__What is needed__
Search the entries for the word "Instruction" and return every line where it is found.

__Data section__
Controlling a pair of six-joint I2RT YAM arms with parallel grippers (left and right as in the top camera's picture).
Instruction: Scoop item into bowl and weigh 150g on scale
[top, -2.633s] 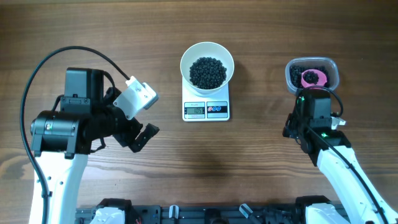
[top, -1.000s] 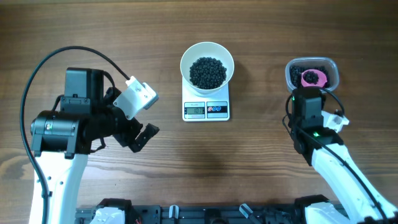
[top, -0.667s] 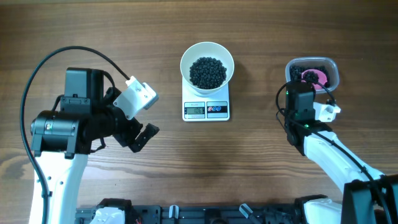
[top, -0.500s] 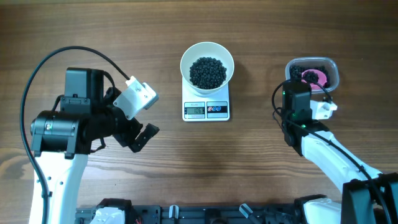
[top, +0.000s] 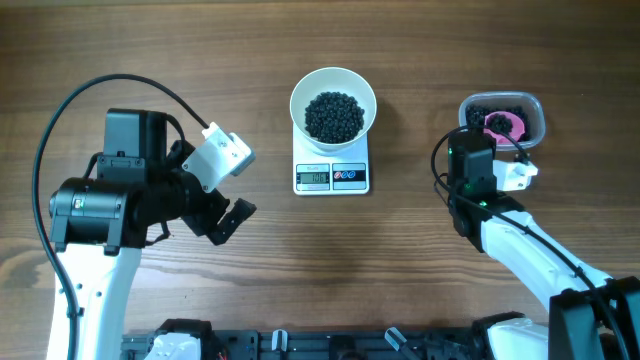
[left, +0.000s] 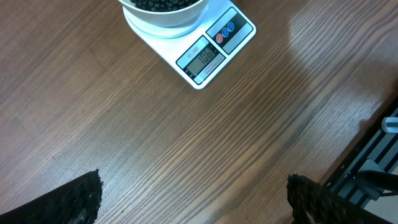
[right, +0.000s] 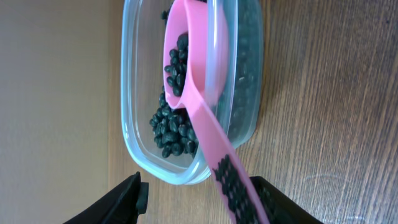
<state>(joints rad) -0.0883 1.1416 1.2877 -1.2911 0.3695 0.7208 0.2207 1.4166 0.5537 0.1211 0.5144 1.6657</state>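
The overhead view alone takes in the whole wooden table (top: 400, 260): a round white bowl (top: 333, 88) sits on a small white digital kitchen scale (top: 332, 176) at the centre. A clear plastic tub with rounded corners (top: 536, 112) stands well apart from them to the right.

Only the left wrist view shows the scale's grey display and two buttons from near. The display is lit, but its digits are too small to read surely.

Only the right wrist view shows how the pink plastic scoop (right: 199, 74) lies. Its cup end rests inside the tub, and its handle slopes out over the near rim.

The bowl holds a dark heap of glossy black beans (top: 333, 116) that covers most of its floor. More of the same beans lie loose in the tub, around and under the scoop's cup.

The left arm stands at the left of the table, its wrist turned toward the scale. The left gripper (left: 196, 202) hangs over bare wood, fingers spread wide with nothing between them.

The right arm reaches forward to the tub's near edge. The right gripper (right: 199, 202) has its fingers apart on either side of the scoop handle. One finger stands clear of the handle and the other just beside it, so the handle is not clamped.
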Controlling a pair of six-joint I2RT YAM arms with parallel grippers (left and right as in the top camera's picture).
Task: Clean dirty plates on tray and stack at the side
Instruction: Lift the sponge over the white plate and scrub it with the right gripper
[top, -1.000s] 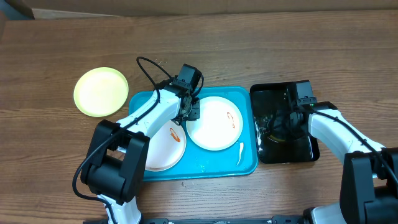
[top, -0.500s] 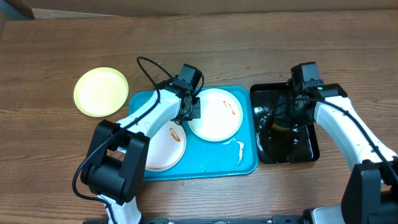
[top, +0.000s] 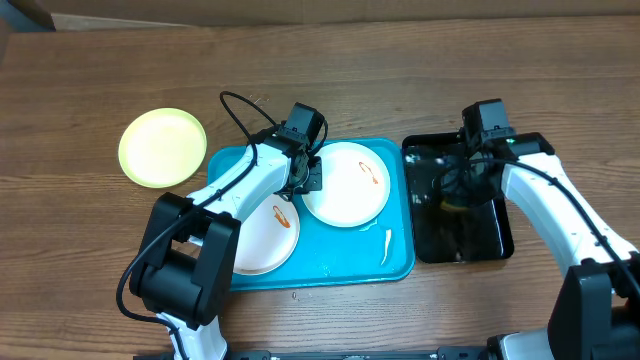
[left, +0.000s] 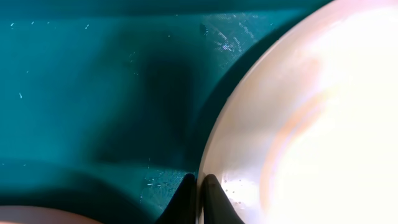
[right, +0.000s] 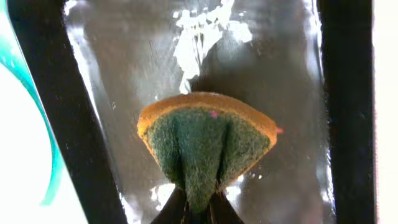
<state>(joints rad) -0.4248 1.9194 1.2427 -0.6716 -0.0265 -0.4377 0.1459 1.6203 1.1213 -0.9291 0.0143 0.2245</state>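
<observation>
Right now the left gripper (left: 199, 186) is pinching the left rim of a white plate (top: 345, 197), with its fingertips closing tightly on the edge. That plate is lying in the upper middle of the turquoise tray (top: 400, 262) and is spreading away to the right of the jaws in the wrist view. It is showing an orange smear (top: 371, 180) near its far side.

A second white plate (top: 265, 237) is sitting in the tray's lower left corner, just beside the gripper's arm, and it is also carrying an orange mark. The yellow-green plate (top: 162, 148) is resting on the wooden table (top: 80, 260), outside the tray, to its upper left and well apart from both grippers.

The right gripper (right: 199, 208) is squeezing a folded sponge (right: 208, 143), orange with a green scouring face, and is hanging over the wet black tray (top: 497, 240).
</observation>
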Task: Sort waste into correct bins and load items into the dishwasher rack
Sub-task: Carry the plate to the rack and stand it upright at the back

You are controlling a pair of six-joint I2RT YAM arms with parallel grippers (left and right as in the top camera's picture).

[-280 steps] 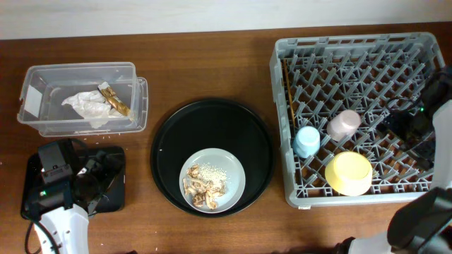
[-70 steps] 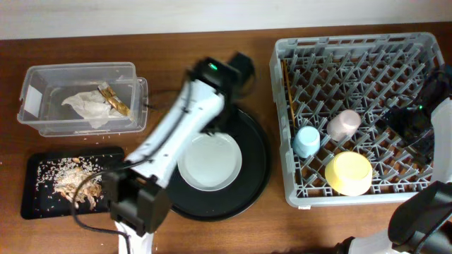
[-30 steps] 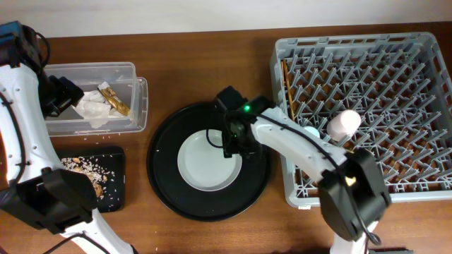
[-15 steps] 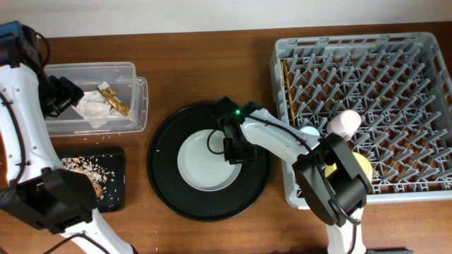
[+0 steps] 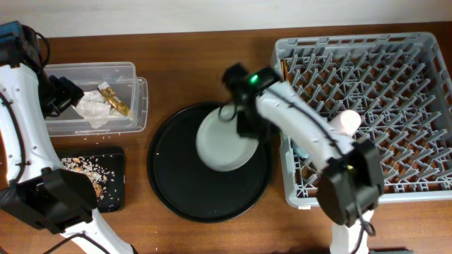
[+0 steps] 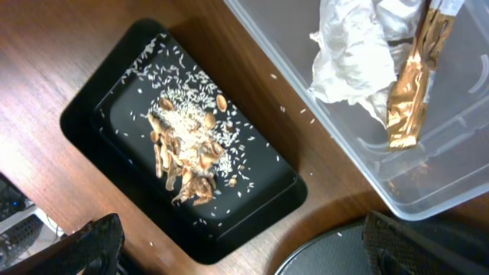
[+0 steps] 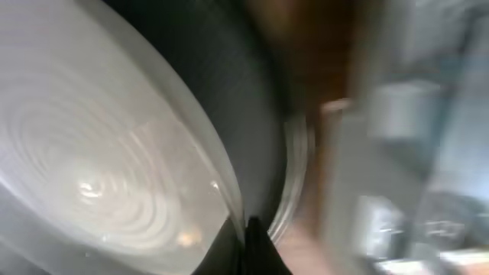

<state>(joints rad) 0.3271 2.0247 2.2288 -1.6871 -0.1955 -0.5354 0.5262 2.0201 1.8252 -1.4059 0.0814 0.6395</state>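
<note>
The left gripper (image 6: 260, 248) hangs above the left-hand bins, its fingers wide apart and holding nothing; the clear box (image 5: 85, 99) holds the napkin (image 5: 88, 107) and wrapper (image 5: 114, 99); just in front of it, the flat black tray (image 5: 114, 190) carries the food scraps (image 6: 183, 156); the right gripper (image 5: 242, 121) is clamped on the far rim of the plate (image 5: 222, 148), held over the round tray (image 5: 176, 190); the rack (image 5: 395, 70) at the right holds the pink cup (image 5: 347, 121).
</note>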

__Answer space__
Instruction: Scoop item into bowl and weigh 150g on scale
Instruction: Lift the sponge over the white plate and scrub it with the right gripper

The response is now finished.